– Да, – прохрипел Кирвил, словно заклинание боли действовало и на него. – Только Сольер может улыбаться в такой ситуации.
– Угу, мой лорд, – вер Жуйер осклабился в своей фирменной улыбке, демонстрируя зияющую дыру на месте передних зубов.
– Ты, как всегда, прекрасна, Твое Величество, – подал голос Каор. Гримаса боли исказила красивые черты. Мирабло наблюдал за Сафирой с таким лицом, будто всегда мечтал умереть именно в это мгновение, глядя в ее глаза.
– Ты тоже. Тебя бы только в голливудских фильмах снимать, – всхлипнула Сафира.
Каор ее слов не понял, но просто слышать ее голос было для него счастьем. Сколько бы женщин ни прошло через его жизнь и постель, он всегда любил только одну. Именно ее образ стал маяком, позволившим ему преодолеть тьму всех выпавших на его долю испытаний. Сафира поняла это так же ясно, как если бы он сказал об этом прямым текстом. Это было даже хуже, чем с Беном. Ведь мистер Берроуз не тосковал о ней миллионы лет, закованный в цепи. Когда кошмар останется позади, в жизни королевы появится еще один весомый повод для угрызений совести, а их и так немало набралось за непомерно длинную жизнь!
– Уходите! – проскрипел Джоро уже не властно, на это не осталось сил, а с решимостью отчаяния. – Стоит вам ступить сюда, как края разлома захлопнутся, и вы окажетесь в камерах по соседству с нашими!
Тело отца Эл изогнулось в болезненной судороге. Он до крови прикусил нижнюю губу, но не издал ни одного звука. Видимо, пленникам запрещалось не столько говорить, сколько выдавать информацию. Но они, презрев очередные мучения, пытались предостеречь их. И Сафира вдруг осознала: они не могут ничем помочь несчастным. Если попытаются, все, что было сделано сегодня, пойдет прахом, все, ради чего столько времени страдали древние маги, потеряет смысл. Допустить это – преступление и предательство даже большее, чем оставить пленников в темницах земных недр, о существовании которых никто не подозревал. Дома, в Москве, когда все уляжется, она выспится и отдохнет, вернется в форму и наберется сил, королева попытается выяснить что к чему и, возможно, придумает, как все исправить. Сейчас выбор мог быть только один. Тот самый, к которому подталкивали их узники.
– Мы уходим! – властным голосом истинной королевы распорядилась она.

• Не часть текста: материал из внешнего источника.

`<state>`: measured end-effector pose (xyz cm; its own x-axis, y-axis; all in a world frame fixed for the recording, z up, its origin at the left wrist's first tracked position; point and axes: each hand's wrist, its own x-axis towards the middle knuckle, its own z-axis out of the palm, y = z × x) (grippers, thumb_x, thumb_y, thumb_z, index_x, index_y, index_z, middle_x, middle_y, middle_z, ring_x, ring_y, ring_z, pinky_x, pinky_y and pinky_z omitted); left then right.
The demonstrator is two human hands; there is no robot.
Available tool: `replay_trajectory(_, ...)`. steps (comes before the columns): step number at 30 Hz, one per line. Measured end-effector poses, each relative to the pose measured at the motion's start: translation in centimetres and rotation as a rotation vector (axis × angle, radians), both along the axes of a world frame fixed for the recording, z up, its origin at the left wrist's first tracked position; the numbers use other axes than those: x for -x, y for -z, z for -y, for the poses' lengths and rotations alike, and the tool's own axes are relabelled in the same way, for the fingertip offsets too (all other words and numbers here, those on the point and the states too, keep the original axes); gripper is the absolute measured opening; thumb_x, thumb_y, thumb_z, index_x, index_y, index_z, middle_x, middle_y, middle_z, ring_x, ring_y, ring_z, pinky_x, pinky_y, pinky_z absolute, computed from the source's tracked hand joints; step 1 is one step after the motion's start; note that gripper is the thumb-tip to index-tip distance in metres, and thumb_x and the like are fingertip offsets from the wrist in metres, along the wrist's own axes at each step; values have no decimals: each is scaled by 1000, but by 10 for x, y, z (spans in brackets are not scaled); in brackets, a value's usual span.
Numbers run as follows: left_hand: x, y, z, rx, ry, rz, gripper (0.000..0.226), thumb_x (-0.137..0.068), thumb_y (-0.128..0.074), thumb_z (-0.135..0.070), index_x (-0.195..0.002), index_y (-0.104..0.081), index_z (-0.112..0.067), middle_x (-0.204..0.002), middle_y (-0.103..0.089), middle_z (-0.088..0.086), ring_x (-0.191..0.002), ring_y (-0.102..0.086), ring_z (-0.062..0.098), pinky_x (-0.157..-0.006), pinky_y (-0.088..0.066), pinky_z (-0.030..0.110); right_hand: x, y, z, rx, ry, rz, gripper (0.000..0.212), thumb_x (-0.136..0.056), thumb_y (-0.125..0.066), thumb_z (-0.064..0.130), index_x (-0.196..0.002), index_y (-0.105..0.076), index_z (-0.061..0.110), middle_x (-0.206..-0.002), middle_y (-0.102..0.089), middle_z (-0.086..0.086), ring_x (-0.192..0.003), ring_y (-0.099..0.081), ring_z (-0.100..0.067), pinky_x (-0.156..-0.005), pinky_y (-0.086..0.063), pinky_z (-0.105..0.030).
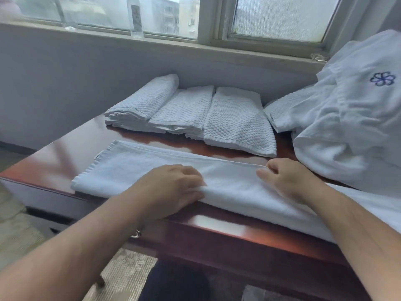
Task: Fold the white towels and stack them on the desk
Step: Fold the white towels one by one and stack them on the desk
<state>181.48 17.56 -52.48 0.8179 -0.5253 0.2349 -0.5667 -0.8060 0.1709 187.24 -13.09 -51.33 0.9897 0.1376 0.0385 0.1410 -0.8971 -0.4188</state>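
A long white towel (134, 168) lies folded lengthwise along the near edge of the reddish wooden desk (56, 153). My left hand (173, 183) grips the towel's near folded edge at its middle, fingers on top and thumb under the fold. My right hand (286, 177) pinches the towel's far hem with curled fingers, to the right of the middle. Behind the towel, three folded waffle-weave white towels (234, 122) lie side by side against the wall.
A heap of white cloth with a blue flower emblem (351, 118) fills the desk's right side. Another folded white piece (280, 114) lies beside it. A windowsill with a clear bottle (135, 16) runs above the wall. Carpeted floor lies below left.
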Motion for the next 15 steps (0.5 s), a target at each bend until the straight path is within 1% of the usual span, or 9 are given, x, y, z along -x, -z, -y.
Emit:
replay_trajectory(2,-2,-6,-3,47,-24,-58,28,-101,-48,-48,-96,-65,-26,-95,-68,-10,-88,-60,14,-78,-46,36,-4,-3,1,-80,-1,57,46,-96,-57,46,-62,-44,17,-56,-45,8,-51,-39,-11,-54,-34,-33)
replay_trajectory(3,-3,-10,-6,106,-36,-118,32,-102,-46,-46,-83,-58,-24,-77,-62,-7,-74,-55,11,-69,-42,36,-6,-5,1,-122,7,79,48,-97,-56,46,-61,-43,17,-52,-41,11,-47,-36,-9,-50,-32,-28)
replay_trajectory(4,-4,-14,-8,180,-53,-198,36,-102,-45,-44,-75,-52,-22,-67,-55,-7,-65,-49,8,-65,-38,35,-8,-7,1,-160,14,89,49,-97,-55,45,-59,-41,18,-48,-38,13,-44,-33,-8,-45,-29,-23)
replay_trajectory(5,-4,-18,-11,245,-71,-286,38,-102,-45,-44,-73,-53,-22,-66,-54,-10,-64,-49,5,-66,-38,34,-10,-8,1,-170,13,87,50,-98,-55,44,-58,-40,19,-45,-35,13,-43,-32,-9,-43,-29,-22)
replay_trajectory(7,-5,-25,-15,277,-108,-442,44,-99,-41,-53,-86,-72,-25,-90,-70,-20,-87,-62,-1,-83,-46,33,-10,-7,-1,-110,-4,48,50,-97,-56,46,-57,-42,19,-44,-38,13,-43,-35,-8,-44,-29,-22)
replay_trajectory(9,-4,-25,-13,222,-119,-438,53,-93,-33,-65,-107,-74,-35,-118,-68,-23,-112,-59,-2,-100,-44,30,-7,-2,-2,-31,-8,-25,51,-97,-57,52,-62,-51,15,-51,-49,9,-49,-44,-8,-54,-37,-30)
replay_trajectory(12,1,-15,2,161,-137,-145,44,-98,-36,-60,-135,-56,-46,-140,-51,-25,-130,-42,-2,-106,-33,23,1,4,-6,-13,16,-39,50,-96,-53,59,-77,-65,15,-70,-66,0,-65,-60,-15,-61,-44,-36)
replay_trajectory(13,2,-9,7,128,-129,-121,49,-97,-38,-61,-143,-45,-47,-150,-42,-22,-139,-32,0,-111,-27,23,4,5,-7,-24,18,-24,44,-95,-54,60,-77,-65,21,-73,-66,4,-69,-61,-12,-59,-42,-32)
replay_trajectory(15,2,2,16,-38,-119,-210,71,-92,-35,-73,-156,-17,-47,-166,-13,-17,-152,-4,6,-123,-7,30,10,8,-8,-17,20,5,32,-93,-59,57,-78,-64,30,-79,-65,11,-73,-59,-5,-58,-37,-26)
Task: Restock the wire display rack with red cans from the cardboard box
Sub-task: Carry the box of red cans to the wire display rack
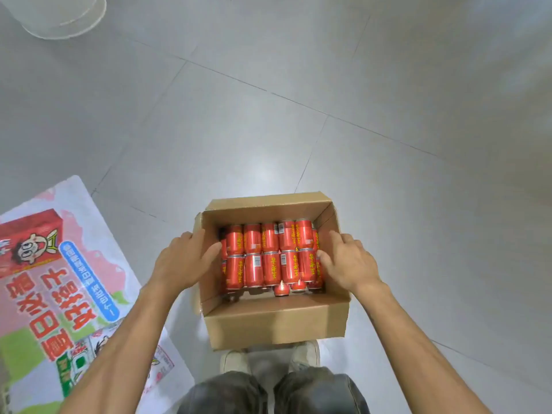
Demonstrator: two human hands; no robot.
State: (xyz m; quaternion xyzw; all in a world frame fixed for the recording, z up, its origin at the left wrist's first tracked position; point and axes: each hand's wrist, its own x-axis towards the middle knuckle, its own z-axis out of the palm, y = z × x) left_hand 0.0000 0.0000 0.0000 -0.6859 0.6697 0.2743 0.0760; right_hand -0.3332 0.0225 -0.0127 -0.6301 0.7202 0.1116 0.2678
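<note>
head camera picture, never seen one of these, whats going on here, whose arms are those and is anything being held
There is no machine here. A person wears a camera on the head, so this single picture looks down along their own arms. The left hand and right hand reach into an open cardboard box that stands on the tiled floor. The box holds red cans lying on their sides in two rows, with more underneath. Each hand touches the cans at one end of the rows. The left fingers lie fairly straight against them. It is unclear whether the right fingers pinch a can. No can is lifted out. A printed poster lies on the floor at the left. The rack is not in view.
</note>
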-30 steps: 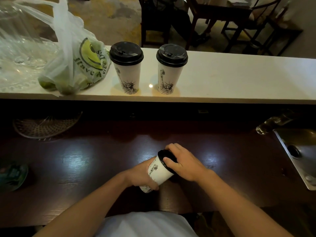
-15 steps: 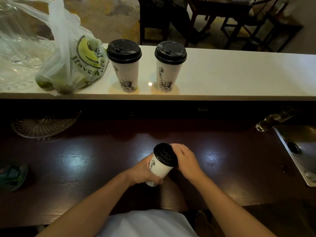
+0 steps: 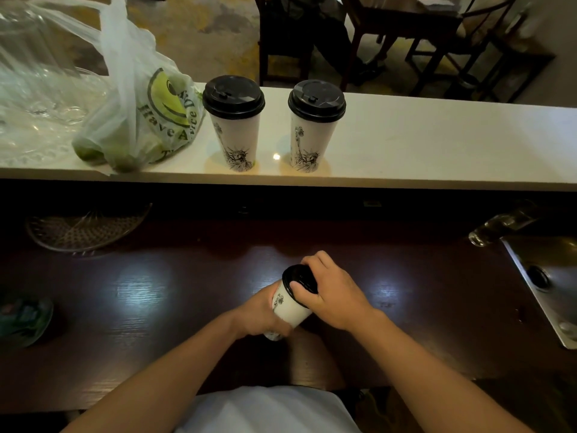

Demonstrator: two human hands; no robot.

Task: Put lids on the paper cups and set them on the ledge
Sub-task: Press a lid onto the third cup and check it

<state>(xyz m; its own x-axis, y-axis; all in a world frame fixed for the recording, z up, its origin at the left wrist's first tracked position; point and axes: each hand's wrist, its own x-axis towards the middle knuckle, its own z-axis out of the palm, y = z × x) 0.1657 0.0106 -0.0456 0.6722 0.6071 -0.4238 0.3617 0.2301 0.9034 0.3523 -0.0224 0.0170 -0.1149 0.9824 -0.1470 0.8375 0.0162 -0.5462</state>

Сафире нужно быть сильной и смелой, отчаянной и решительной, как герои, с облегчением вздохнувшие в своих клетках. Боль она оставит на потом. Завтра или послезавтра позволит ей сожрать свое нутро, но не сейчас, не в этот миг, не тогда, когда на карту поставлено само бытие целого мира. Их мира, за который каждый страдал нескончаемую вечность, сгорая в собственном аду.